Bien entendu, la pratique de la justice s’applique également à son voisin. Une piété qui ne respecterait pas les fondements de la justice deviendrait fausse. Nous devons nous efforcer de remplir consciencieusement nos obligations tant envers Dieu qu’envers notre prochain, en respectant leurs droits respectifs.

Dans l’armure pour le combat spirituel, décrite dans la Lettre aux Ephésiens, Saint Paul nous dit expressément : « Ayant autour des reins le ceinturon de la vérité, portant la cuirasse de la justice » (Eph 6,14).

Dans tout combat – et en particulier dans le combat spirituel – nous avons besoin d’un bouclier qui nous recouvre entièrement, afin que les dards de l’ennemi ne puissent pas pénétrer jusqu’au plus profond de notre être. Cette armure, c’est la justice, car, si nous remplissons ses exigences, il n’y aura aucun endroit où nous pourrons être accusés d’un quelconque manque de délicatesse envers Dieu ou envers notre prochain. Ainsi, l’attaque de l’ennemi ne trouvera pas de « points faibles » à exploiter. Au contraire, si l’on agit injustement, on n’est pas protégé.

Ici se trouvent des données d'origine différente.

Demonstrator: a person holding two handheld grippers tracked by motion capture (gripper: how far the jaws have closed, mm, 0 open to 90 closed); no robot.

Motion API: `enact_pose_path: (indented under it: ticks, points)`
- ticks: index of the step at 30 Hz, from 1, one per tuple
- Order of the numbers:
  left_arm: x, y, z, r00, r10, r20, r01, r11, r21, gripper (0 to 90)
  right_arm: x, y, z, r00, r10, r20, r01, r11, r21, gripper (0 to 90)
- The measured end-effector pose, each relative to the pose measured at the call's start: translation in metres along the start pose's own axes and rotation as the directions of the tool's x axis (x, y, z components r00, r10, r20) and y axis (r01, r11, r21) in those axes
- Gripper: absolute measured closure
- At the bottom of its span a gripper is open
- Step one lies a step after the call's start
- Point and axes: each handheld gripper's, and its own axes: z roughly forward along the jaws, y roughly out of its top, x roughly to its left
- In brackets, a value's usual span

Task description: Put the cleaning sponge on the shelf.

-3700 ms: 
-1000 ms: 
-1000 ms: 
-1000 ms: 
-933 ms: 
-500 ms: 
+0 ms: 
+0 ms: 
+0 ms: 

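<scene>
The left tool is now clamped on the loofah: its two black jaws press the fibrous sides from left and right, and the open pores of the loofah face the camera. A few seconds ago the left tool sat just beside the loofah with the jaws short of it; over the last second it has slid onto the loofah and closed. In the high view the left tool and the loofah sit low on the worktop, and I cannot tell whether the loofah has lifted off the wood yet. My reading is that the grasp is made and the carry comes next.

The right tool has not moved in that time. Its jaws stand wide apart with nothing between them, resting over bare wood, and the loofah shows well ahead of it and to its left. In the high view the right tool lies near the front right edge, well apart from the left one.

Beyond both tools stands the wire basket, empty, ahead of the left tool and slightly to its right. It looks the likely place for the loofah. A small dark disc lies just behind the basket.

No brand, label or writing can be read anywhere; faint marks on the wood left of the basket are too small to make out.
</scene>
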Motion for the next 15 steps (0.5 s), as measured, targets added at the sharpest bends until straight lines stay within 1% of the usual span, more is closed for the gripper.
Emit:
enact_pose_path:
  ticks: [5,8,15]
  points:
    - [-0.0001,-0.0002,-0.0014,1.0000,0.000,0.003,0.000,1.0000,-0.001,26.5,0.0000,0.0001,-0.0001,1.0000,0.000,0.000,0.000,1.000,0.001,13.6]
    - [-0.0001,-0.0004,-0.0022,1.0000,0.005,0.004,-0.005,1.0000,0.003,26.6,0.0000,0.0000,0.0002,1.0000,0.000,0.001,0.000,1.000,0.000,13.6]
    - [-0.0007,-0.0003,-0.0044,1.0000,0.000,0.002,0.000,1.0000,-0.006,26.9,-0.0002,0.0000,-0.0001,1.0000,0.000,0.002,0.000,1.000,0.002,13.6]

Cependant, la motivation première pour pratiquer la justice ne doit pas être de devenir invulnérable, mais le simple fait qu’elle est elle-même un don de la beauté et de la sagesse divines, indispensable pour construire une vie véritablement humaine.

C’est pourquoi il est également juste que l’Église promeuve la justice et la paix, car, comme le dit le psaume, « la justice et la paix s’embrassent » (84,11). De même, les gouvernements doivent utiliser les moyens appropriés pour garantir le respect des lois justes. « Devant la loi, tous sont égaux » – dit un noble principe, car il ne faut pas juger selon les apparences ou les préférences.

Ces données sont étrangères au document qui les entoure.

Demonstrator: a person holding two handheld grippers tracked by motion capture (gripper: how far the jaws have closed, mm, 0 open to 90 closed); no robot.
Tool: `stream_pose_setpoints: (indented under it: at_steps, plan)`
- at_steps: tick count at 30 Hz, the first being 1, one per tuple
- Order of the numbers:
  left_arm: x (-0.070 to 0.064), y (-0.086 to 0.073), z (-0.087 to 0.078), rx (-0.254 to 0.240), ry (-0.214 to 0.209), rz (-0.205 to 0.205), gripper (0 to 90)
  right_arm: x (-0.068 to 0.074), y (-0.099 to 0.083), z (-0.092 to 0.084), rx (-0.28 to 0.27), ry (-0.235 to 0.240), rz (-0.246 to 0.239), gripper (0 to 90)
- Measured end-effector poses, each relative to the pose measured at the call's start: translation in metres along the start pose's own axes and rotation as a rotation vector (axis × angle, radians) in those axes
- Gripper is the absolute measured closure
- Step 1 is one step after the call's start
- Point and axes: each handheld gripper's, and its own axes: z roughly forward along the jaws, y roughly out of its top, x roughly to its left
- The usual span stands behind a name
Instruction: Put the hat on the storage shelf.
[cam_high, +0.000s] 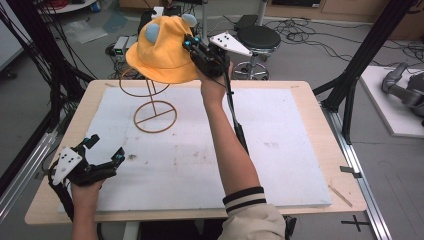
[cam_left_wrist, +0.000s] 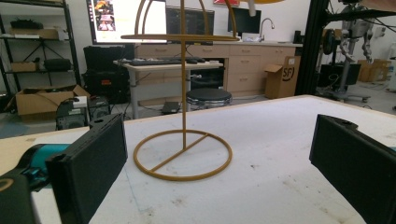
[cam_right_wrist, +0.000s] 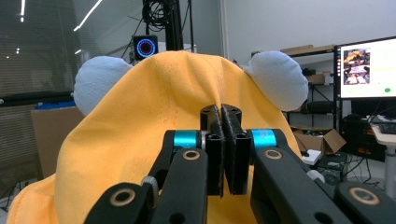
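- The right gripper (cam_high: 192, 46) is holding its jaws clamped together on a pinch of fabric at the crown of the yellow hat (cam_high: 160, 52), and in the right gripper view the two black pads (cam_right_wrist: 215, 154) are pressing flat against each other with the cloth bunched just beyond them (cam_right_wrist: 140, 135). A tight pinch like this is probably what is keeping the soft hat from slipping while it is being carried.
- The hat is hanging in the air at the far side of the table (cam_high: 310, 100), over the top of the wire stand (cam_high: 154, 116), with its brim drooping around the stand's upper loop. Whether the cloth is already touching the wire I cannot tell.
- The two pale blue ears (cam_right_wrist: 275, 79) are pointing up and away from the gripper, so the hat is being kept upright, likely so that its hollow is facing down toward the stand.
- The stand is resting on its ring base (cam_left_wrist: 183, 156) toward the far left of the white mat (cam_high: 280, 150), upright and apart from both hands.
- The left gripper (cam_high: 106, 150) is waiting at the near left corner with its jaws spread wide and nothing between them; its own camera is looking straight at the stand, so it seems ready to steady the base if needed.
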Motion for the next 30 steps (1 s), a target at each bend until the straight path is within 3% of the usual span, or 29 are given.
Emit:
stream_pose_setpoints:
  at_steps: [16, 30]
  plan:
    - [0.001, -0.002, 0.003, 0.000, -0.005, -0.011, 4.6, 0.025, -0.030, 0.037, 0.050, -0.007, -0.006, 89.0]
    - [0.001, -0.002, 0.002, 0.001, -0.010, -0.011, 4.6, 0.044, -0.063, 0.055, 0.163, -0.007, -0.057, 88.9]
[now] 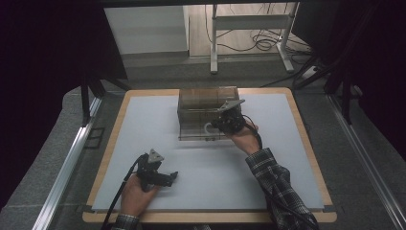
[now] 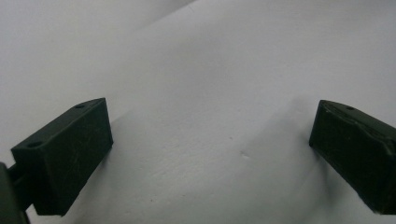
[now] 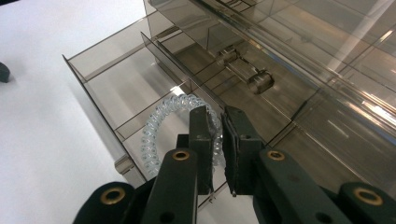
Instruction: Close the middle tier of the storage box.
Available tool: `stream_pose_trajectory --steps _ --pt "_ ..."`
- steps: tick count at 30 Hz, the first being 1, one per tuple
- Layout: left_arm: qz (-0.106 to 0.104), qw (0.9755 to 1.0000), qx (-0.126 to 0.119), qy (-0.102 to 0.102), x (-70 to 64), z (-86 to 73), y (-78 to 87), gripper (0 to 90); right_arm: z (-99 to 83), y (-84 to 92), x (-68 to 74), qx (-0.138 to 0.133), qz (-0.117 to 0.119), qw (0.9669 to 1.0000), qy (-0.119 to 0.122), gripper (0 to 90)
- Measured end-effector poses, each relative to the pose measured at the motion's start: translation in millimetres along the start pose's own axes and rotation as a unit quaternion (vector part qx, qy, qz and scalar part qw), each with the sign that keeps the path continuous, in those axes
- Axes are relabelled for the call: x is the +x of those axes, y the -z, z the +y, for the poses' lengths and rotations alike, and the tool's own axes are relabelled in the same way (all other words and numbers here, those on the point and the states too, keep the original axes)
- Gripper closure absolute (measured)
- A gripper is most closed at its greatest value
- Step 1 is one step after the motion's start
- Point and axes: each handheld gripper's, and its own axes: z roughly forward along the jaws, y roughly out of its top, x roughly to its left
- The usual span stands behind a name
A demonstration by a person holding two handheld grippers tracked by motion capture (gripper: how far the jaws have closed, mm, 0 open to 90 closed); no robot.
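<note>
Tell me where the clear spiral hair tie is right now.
In the right gripper view, the clear spiral hair tie hangs pinched in the right tool, over the open drawer of the smoky plastic organizer at the table's far middle.

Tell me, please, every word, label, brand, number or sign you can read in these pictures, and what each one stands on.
None: no readable text in these views.
Smoked clear drawer box: no label or brand on its walls or dividers.
Clear coiled ring, held by the right gripper over the open drawer: unmarked.
Left gripper, jaws apart over the white mat: black pads bear screw holes, no lettering.
</note>
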Motion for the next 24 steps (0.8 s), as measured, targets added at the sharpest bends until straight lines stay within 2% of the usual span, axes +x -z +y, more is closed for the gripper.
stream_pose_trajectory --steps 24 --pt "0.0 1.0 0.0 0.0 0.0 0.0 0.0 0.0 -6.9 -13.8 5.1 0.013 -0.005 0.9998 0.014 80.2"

Cependant, il est regrettable qu’il existe des lois extrêmement injustes, qui transforment un État – au moins partiellement – en un régime criminel. C’est ce qui se passe avec l’énorme injustice que constitue la non protection de la vie des enfants à naître, ou plus encore avec les lois qui attaquent directement cette vie. C’est une injustice qui crie vers le ciel ! Avec de telles lois, les fondements de la paix et de la justice véritables dans le monde s’effondrent. Il n’est pas exagéré de dire que tant que ce crime ne sera pas arrêté et expié, il ne pourra y avoir de paix véritable, car la paix se construit sur la justice. La seule chose qui pourrait être obtenue est une « paix apparente », qui, au fond, est injuste. Cela pourrait être la marque d’une nouvelle domination anti-chrétienne, qui chercherait à créer la paix sans respecter la justice, notamment en ce qui concerne les droits de Dieu.

S’il est juste et nécessaire que l’Église coopère à la protection et à la promotion des valeurs fondamentales dans le monde, elle doit toujours être attentive, avant tout, à rendre témoignage à ce qui est le fondement de toute justice : la gloire de Dieu.

Cela implique également de signaler les erreurs qui s’opposent à la véritable image de Dieu, car celles-ci sont toujours injustes et nuisibles à l’homme, l’éloignant de la connaissance de la vérité. Quant au crime de l’avortement, l’Église ne peut le mettre sur le même plan que les autres injustices qui existent dans le monde. Elle doit toujours, à temps et à contretemps, opportunément ou non, élever la voix en faveur des enfants à naître.